The MongoDB Aggregation Framework is a declarative data processing pipeline. Documents enter the pipeline from a collection, pass through one or more stages that transform them, and the results emerge at the end. Each stage applies a specific operation — filtering, grouping, sorting, projecting fields, joining collections, or computing new values — and feeds its output into the next stage.

Unlike find() queries which return a flat set of matching documents, the aggregation framework can reshape data across dimensions: compute sums and averages, reshape document structures, unwind arrays into individual documents, join data from multiple collections, and build result sets that would otherwise require multiple queries and application-side logic.

When to Use Aggregation

Use the aggregation framework when you need:

  • Computed statistics: totals, averages, minimums, maximums across groups
  • Data reshaping: transforming nested documents, renaming fields, computing derived values
  • Multi-collection joins: combining data from related collections without multiple queries
  • Time-series analysis: bucketing documents by date ranges and computing rolling aggregates
  • Faceted search: computing multiple aggregations over the same input in a single pass
  • Conditional logic: applying if-then-else transformations within the pipeline
  • Large result processing: streaming transformed results to disk or another collection

Prerequisites

  • A running MongoDB instance (local or Atlas)
  • The mongo shell or mongosh
  • A collection with sample data to experiment on
  • Basic knowledge of MongoDB CRUD operations and query syntax

The Pipeline Concept

A pipeline is a sequence of stages. Each stage is an object that describes a transformation.

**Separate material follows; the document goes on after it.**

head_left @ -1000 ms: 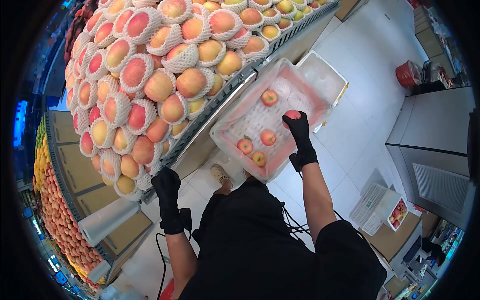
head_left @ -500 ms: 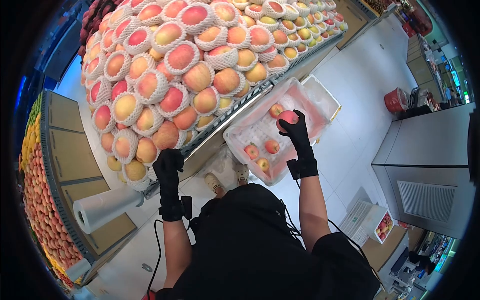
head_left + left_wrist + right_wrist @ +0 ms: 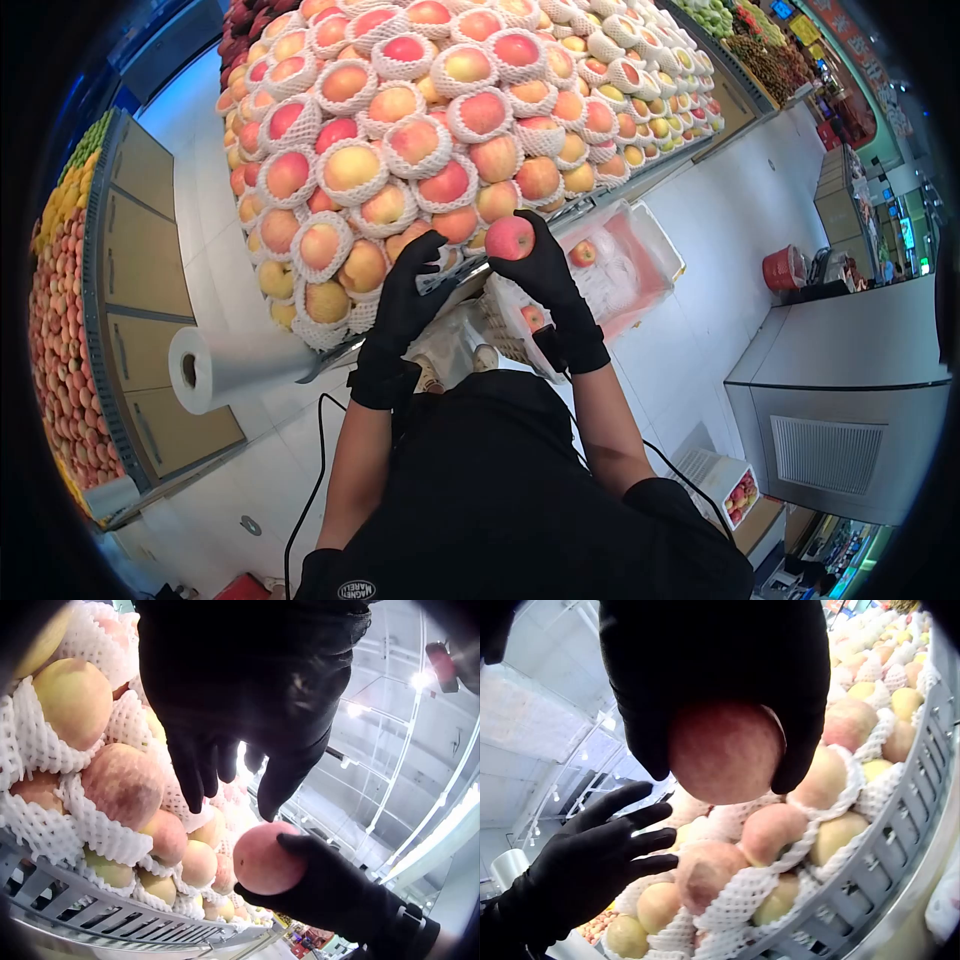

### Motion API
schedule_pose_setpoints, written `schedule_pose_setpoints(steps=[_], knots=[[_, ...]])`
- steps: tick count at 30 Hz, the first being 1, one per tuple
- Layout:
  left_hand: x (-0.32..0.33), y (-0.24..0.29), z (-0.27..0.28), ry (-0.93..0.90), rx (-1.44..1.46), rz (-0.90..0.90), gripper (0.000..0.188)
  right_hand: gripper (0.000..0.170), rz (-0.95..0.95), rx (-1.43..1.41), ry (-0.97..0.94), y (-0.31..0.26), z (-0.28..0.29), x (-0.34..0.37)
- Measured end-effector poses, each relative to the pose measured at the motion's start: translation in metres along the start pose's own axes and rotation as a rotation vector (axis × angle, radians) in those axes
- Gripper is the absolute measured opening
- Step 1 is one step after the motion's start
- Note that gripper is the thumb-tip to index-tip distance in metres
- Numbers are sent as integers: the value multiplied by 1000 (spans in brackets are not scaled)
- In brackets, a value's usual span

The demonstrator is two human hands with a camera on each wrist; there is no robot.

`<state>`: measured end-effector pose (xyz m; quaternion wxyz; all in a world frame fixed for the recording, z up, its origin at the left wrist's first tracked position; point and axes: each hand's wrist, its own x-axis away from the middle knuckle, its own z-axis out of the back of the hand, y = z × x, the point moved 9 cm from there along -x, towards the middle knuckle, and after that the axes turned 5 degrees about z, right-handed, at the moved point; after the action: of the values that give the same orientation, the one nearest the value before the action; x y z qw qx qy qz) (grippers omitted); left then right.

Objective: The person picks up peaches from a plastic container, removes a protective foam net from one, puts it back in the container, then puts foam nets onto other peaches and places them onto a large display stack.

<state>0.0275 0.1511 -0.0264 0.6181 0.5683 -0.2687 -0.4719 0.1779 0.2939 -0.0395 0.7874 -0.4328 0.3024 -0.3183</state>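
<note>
A pinkish-red apple (image 3: 510, 238) is gripped by my gloved right hand (image 3: 548, 272), thumb and fingers round its sides, in front of the piled fruit display. My left hand (image 3: 408, 300), also in a black glove, faces it with fingers spread and nothing between them. In the left wrist view the held apple (image 3: 268, 859) lies just past the left thumb and fingertips. The right wrist view shows the apple (image 3: 726, 754) close up and the left hand (image 3: 600, 855) reaching toward it. Behind both hands, apples in white foam nets (image 3: 353, 170) are heaped on the stand.
A grey slatted rail (image 3: 885, 859) edges the display. Below, to the right, stands a lined crate (image 3: 650, 265) with a few apples (image 3: 583, 253). A plastic bag roll (image 3: 235, 365) sits at the display's left corner. A grey cabinet (image 3: 840, 400) is at the right.
My right hand has carried the apple up from the crate and leftward to the display. My left hand has moved toward it and its fingers have spread. The head view has turned.
</note>
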Motion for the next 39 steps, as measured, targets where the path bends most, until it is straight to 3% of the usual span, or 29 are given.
schedule_pose_setpoints(steps=[6,9,11,16,23,30,33,39], knots=[[9,-3,10,-19,89,90,81,80,-9,-139,-153,-64,-68,-2],[15,7,30,118,-14,-100,83,84,-5,-103,-122,-84,-87,3],[19,1,39,121,20,-53,86,89,-41,-95,-163,-99,-93,7],[22,-12,58,94,272,92,92,94,24,-226,-284,-102,-112,0],[26,-3,78,203,172,-23,92,90,11,-314,-394,-122,-121,0],[20,16,91,353,28,-109,83,87,44,-378,-371,-138,-127,-1],[18,23,97,374,10,-114,82,87,138,-293,-297,-147,-125,-6],[18,30,93,355,-47,-188,82,73,134,-222,-223,-149,-116,-6]])
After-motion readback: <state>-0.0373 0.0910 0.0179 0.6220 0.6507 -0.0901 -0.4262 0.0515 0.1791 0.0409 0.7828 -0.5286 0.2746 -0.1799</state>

Documents flow through the pipeline one stage at a time, and each stage can reduce, increase, or reshape the document stream.

Think of an assembly line: raw materials (documents) enter at one end, pass through workstations (stages), and emerge as finished products (aggregated results). If a stage removes documents (like $match), downstream stages see fewer documents. If a stage produces more documents (like $unwind), downstream stages see more.

db.collection.aggregate([
  { $match:   { status: "active" } },
  { $group:   { _id: "$category", total: { $sum: "$amount" } } },
  { $sort:    { total: -1 } },
  { $limit:   10 }
])

The pipeline array is passed to db.collection.aggregate(). Stages execute in the order they appear, and each stage can use any number of expressions — functions that operate on field values, literals, or the results of other expressions.

Stage Ordering Matters

Rearranging stages changes both results and performance. Place $match and $limit as early as possible to reduce the number of documents flowing through downstream stages. A $match at the beginning of a pipeline can use indexes, just like a find() query, while a $match in the middle of a pipeline cannot.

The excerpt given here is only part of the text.